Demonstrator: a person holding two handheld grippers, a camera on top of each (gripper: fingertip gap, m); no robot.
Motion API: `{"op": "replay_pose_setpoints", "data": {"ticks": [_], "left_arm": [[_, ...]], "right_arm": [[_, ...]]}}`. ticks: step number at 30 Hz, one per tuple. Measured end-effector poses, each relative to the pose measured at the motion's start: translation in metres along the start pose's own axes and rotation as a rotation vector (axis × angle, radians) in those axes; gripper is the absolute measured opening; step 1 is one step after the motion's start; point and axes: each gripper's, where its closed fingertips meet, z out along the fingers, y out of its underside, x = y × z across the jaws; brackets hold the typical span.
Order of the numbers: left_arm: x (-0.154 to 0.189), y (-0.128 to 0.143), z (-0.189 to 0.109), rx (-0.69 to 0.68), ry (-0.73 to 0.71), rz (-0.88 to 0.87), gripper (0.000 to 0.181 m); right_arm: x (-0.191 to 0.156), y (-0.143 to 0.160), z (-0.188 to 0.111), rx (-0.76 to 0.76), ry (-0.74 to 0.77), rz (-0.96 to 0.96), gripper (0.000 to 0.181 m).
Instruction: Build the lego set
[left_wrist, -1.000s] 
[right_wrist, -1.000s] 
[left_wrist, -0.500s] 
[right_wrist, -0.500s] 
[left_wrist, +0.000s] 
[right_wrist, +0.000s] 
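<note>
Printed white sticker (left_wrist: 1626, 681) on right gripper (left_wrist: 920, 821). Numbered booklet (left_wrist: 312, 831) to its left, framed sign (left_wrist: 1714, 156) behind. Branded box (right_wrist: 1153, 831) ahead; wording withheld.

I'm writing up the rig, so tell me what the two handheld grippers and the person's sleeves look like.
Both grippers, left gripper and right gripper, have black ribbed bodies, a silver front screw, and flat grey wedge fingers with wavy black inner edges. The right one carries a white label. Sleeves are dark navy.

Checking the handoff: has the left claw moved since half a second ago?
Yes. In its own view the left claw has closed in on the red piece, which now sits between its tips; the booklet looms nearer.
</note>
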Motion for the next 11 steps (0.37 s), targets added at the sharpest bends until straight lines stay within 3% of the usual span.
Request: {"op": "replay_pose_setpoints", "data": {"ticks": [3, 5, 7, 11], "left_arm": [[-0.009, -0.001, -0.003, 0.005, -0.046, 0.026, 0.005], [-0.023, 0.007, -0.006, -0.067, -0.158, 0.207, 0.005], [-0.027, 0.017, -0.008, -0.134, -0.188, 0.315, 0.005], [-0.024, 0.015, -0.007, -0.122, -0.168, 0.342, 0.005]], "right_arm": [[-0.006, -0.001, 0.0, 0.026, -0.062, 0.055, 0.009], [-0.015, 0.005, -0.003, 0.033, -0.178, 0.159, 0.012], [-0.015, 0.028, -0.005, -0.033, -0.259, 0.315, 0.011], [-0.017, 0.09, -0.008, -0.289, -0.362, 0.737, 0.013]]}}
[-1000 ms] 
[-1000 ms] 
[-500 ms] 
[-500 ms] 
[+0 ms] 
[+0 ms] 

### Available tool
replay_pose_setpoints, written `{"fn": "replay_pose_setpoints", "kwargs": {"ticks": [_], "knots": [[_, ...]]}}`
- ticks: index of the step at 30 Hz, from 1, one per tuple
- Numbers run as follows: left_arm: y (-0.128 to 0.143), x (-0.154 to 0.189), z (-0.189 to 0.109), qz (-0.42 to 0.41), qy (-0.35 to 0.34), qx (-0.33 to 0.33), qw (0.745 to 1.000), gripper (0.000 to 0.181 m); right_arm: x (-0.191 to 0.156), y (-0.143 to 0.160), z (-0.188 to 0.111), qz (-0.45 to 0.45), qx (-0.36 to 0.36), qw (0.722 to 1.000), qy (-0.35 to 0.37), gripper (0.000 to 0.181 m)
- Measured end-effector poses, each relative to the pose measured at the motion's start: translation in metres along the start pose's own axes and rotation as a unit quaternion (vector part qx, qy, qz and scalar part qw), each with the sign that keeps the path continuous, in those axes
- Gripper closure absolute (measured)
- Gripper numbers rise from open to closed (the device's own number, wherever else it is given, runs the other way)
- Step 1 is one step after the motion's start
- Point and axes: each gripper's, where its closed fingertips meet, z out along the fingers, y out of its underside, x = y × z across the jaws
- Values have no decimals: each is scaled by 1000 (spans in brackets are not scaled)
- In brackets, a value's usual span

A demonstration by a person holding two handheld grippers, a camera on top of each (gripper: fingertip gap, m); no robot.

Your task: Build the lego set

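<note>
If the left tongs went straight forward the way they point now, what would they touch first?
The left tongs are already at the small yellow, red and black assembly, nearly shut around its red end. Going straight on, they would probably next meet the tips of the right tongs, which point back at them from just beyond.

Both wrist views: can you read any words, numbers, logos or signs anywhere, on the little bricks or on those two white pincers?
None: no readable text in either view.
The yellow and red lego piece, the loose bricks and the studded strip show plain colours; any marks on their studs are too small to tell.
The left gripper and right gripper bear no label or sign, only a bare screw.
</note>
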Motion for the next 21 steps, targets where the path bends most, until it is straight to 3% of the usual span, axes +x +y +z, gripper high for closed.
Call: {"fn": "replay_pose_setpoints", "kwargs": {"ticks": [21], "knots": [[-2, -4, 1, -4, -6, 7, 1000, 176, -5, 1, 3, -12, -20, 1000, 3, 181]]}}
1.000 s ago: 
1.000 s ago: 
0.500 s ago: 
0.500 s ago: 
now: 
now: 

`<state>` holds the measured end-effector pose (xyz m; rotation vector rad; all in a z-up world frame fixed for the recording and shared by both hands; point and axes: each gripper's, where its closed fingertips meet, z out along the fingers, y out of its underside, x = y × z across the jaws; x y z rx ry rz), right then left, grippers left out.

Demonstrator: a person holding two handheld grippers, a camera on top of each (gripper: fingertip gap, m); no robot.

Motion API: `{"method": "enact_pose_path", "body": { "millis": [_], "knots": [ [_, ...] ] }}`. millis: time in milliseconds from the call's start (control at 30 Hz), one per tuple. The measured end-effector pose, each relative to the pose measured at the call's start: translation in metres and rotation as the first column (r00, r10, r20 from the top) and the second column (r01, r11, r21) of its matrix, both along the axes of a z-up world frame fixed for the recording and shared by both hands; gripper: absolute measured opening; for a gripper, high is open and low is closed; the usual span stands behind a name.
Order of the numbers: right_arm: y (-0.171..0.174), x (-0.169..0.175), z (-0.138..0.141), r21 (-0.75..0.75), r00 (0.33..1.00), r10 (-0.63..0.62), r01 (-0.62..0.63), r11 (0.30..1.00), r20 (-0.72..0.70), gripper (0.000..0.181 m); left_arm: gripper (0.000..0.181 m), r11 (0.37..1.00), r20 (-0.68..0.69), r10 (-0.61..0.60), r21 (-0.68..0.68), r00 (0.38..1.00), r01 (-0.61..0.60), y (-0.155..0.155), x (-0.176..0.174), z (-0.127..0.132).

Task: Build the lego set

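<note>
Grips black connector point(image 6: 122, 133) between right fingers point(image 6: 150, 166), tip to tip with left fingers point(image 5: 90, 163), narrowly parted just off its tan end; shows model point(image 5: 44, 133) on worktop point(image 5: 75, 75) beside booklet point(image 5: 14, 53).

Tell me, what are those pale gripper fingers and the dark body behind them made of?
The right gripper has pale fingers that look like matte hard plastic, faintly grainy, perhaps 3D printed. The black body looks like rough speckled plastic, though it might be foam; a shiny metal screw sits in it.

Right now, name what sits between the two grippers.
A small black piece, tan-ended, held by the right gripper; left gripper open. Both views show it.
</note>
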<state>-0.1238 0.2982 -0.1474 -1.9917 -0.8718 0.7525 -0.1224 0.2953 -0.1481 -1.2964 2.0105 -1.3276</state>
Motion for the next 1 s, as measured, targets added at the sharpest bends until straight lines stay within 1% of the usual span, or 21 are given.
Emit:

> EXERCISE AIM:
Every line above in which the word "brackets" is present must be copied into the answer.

> TASK SOLUTION:
Motion API: `{"op": "replay_pose_setpoints", "data": {"ticks": [_], "left_arm": [[_, ...]], "right_arm": [[_, ...]]}}`. ticks: step number at 30 Hz, one per tuple. Measured end-effector poses, each relative to the pose measured at the motion's start: translation in metres along the start pose's own axes and rotation as a rotation vector (axis × angle, radians) in those axes; gripper is the absolute measured opening; step 1 is one step after the motion's start; point and axes: each gripper's, where its closed fingertips meet, z out along the fingers, y out of its underside, x = y × z across the jaws; brackets hold the typical span.
- Values have no decimals: each is scaled by 1000 (spans in brackets are not scaled)
- In brackets, a value's usual span

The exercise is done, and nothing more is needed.